Even if the behavior is ONLY directed at non-humans, you'll need to take some time to assess his quality of life and if you're able to provide him a fulfilled and enriched life with the restrictions that may be required (assuming this is not "just" a behavioral issue that can be corrected through modification). Keep in mind that a dog who is always ready to attack, always on alert like that, is not a happy dog. That dog has a constantly increased level of adrenalin and cortisol (stress hormones) which keep him tense and anxious, which lower his immune system, which prevent him from ever being fully relaxed or content. He is always nervous and on edge. It's not a fun life. If an in-person evaluation determines that this is not just a behavioral issue due to poor socialization, and not something that can be modified, but rather a true predatory nature, then we need to think about doing what's best for him. Being in a constant state of readiness to attack (paranoia, if you will) is no life.
It's much more likely that it's a behavioral issue that can be modified with professional help (it may require some meds to help even him out in the beginning so the training can happen), but I cannot comment on this without evaluating him in person.

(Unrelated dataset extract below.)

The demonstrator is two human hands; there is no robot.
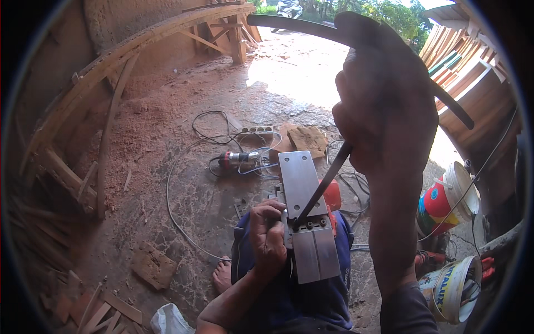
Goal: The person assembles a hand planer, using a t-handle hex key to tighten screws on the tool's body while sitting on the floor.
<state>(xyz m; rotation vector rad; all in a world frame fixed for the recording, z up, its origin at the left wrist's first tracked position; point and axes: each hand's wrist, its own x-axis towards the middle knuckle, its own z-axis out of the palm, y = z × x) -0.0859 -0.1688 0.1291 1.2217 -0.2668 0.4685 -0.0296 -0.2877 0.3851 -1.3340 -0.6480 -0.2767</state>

I mention the worst-case scenario only because I want to ensure that you're not blind-sided by it if it is brought up. Just as there really are some humans who are just "wired wrong", there are some dogs who are just wired wrong. It does happen. It's rare, just as it is with humans, which makes it unlikely, but it does happen and it takes a very knowledgeable and skilled evaluator to be able to tell you the difference between behavior that can probably be improved (even if never fully eliminated), and behavior that will not be improvable based on the cause for the behavior.
I'm sorry I can't be of much direct help in this, but I really can't comment on aggression without evaluating the dog directly.
You may find professionals in your area at the following sites. If you don't see anyone on these lists in your area, you can call the contact numbers to see if there are any new people who just haven't been added to the website yet
Vet Behaviorist - http://www.dacvb.org/resources/find/
CAAB/ACAAB - http://www.animalbehavior.org/ABSAppliedBehavior/caab-directory
CDBC - http://iaabc.org/consultants
Association of Pet Dog Trainers (APDT) - http://www.apdt.com/petowners/ts/default.aspx
Good luck. I'm sorry I can't help further in this forum. Please feel free to followup if I can be of further assistance.